Section 222: Payments by employer on account of tax where deduction not possible

884.This section derives from section 144A of ICTA, which was part of a series of provisions intended to counter difficulties in the application of PAYE where an employee was “paid” in a readily convertible asset eg a gold bar. Many of the provisions made changes to the PAYE vires. Broadly the effect of the changes was to treat the employer as making a payment equal to the amount of income represented by the readily convertible asset. These deemed payments are known as “notional payments” and the PAYE rules apply to them as they do to straightforward cash payments.

885.This particular section deals with one of the consequences of imposing PAYE on “notional payments”. It would not always be possible to “deduct” tax from such “notional payments” and PAYE tax may well be accounted for separately. In order to prevent the employee obtaining a tax advantage it is necessary to adjust the employee’s tax liability. If the employee does not reimburse the employer in respect of that liability within 30 days the section imposes an additional liability on the employee receiving the “notional payment”. The basic conditions for the section to apply are set out in subsection (1), which derives from section 144A(1) of ICTA. The PAYE provisions in Part 11 of this Act, as referred to in subsection (1)(a), omit those that are not about notional payments or contain only definitions.

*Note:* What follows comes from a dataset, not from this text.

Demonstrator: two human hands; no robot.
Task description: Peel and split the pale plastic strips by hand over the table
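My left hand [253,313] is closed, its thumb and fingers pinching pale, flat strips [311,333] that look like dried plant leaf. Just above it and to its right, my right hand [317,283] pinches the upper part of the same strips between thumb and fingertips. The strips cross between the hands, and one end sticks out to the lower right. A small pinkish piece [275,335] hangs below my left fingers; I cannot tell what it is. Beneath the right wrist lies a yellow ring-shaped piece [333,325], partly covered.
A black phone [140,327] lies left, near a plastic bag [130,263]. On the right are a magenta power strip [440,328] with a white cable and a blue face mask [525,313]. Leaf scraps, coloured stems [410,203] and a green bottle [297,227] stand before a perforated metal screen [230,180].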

886.Subsection (2) specifies that the amount of income tax due in respect of the notional payment is treated as earnings from the employment. It therefore reflects the amendment to section 144A(1) of ICTA made by paragraph 4 of Schedule 6 to FA 2002.

887.Subsection (3) derives from section 144A(2) of ICTA. The list of provisions referred to here matches those mentioned in subsection (1)(a) and (1)(b).